◆ **SUPPLIED MATERIAL**:
# # #
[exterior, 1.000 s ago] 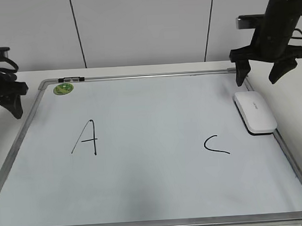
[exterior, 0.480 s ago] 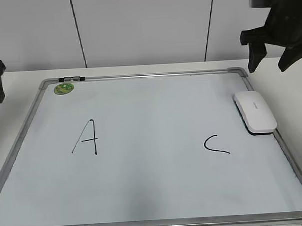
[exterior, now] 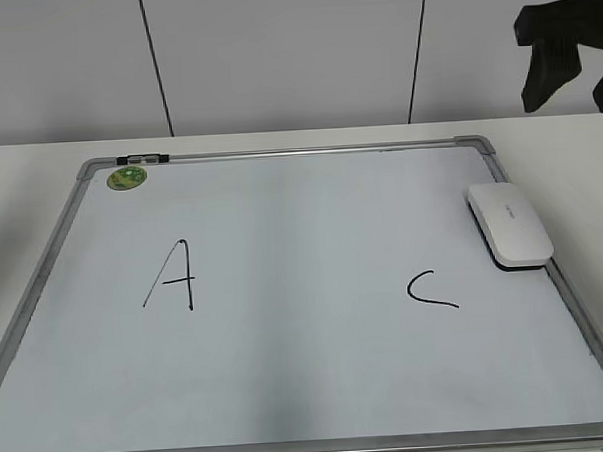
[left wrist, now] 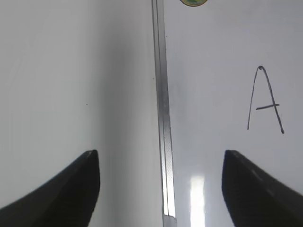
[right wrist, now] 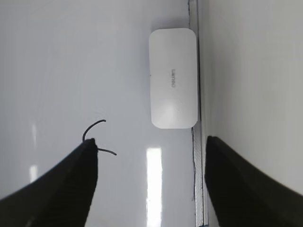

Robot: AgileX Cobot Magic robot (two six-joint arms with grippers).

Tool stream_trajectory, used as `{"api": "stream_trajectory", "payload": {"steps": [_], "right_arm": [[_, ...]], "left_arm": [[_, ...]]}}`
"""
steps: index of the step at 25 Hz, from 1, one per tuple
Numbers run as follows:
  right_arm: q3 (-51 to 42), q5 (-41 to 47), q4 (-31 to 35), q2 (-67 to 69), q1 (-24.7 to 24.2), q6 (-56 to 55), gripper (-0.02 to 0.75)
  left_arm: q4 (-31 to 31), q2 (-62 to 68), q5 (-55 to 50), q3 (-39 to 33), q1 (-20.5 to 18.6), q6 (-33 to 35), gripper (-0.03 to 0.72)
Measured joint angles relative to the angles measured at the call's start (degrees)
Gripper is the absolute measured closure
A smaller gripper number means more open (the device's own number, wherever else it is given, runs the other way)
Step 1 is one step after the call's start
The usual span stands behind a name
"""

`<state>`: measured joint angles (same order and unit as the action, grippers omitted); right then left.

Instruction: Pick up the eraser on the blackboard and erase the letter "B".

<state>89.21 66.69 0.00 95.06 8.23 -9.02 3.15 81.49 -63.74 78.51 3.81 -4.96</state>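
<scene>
The white eraser (exterior: 510,224) lies on the right edge of the blackboard (exterior: 278,153), apart from both grippers; it also shows in the right wrist view (right wrist: 173,78). The board bears a black "A" (exterior: 174,277) and a black "C" (exterior: 430,288). No letter "B" shows; the space between them is blank. My right gripper (exterior: 573,79) is open and empty, high above the board's far right corner. In its own view the right gripper (right wrist: 150,142) hangs well above the eraser. My left gripper (left wrist: 160,153) is open and empty over the board's left frame (left wrist: 163,118), out of the exterior view.
A small green round magnet (exterior: 127,177) sits at the board's far left corner. The board lies on a white table (exterior: 28,158) before a pale panelled wall. The "A" (left wrist: 265,101) shows in the left wrist view and the "C" (right wrist: 97,137) in the right wrist view.
My right gripper has risen up and to the right, away from the eraser. My left gripper has left the exterior view on the left. The eraser has not moved.
</scene>
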Motion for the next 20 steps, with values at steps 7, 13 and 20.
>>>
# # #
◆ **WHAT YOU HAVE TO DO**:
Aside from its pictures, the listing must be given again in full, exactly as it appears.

◆ **RESPONSE BELOW**:
[exterior, 1.000 s ago] 
[exterior, 0.480 s ago] 
[exterior, now] 
[left wrist, now] 
[right wrist, now] 

Robot: AgileX Cobot Magic robot (two six-joint arms with grippers).

Tool stream_trajectory, used as `{"api": "stream_trajectory", "payload": {"steps": [_], "right_arm": [[_, ...]], "left_arm": [[_, ...]]}}`
"""
steps: index of the step at 25 Hz, from 1, one per tuple
Numbers run as follows:
  right_arm: q3 (-51 to 42), q5 (-41 to 47), q4 (-31 to 35), q2 (-67 to 69), q1 (-24.7 to 24.2), q6 (-56 to 55), gripper (-0.02 to 0.75)
  left_arm: q4 (-31 to 31), q2 (-62 to 68), q5 (-55 to 50), q3 (-39 to 33), q1 (-20.5 to 18.6), q6 (-33 to 35), gripper (-0.03 to 0.72)
Measured joint angles relative to the angles measured at the call's start (degrees)
Gripper is the absolute measured closure
A smaller gripper number means more open (the device's own number, wherever else it is given, runs the other way)
Step 1 is one step after the call's start
The usual span stands behind a name
"""

`<state>`: measured joint angles (same order and unit as the action, grippers omitted); right then left.

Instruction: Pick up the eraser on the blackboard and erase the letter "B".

<state>89.21 66.69 0.00 95.06 8.23 -9.02 3.15 81.49 -63.74 78.51 3.81 -4.96</state>
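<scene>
The white eraser (exterior: 510,224) lies on the right edge of the blackboard (exterior: 278,153), apart from both grippers; it also shows in the right wrist view (right wrist: 173,78). The board bears a black "A" (exterior: 174,277) and a black "C" (exterior: 430,288). No letter "B" shows; the space between them is blank. My right gripper (exterior: 573,79) is open and empty, high above the board's far right corner. In its own view the right gripper (right wrist: 150,142) hangs well above the eraser. My left gripper (left wrist: 160,153) is open and empty over the board's left frame (left wrist: 163,118), out of the exterior view.
A small green round magnet (exterior: 127,177) sits at the board's far left corner. The board lies on a white table (exterior: 28,158) before a pale panelled wall. The "A" (left wrist: 265,101) shows in the left wrist view and the "C" (right wrist: 97,137) in the right wrist view.
My right gripper has risen up and to the right, away from the eraser. My left gripper has left the exterior view on the left. The eraser has not moved.
</scene>
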Motion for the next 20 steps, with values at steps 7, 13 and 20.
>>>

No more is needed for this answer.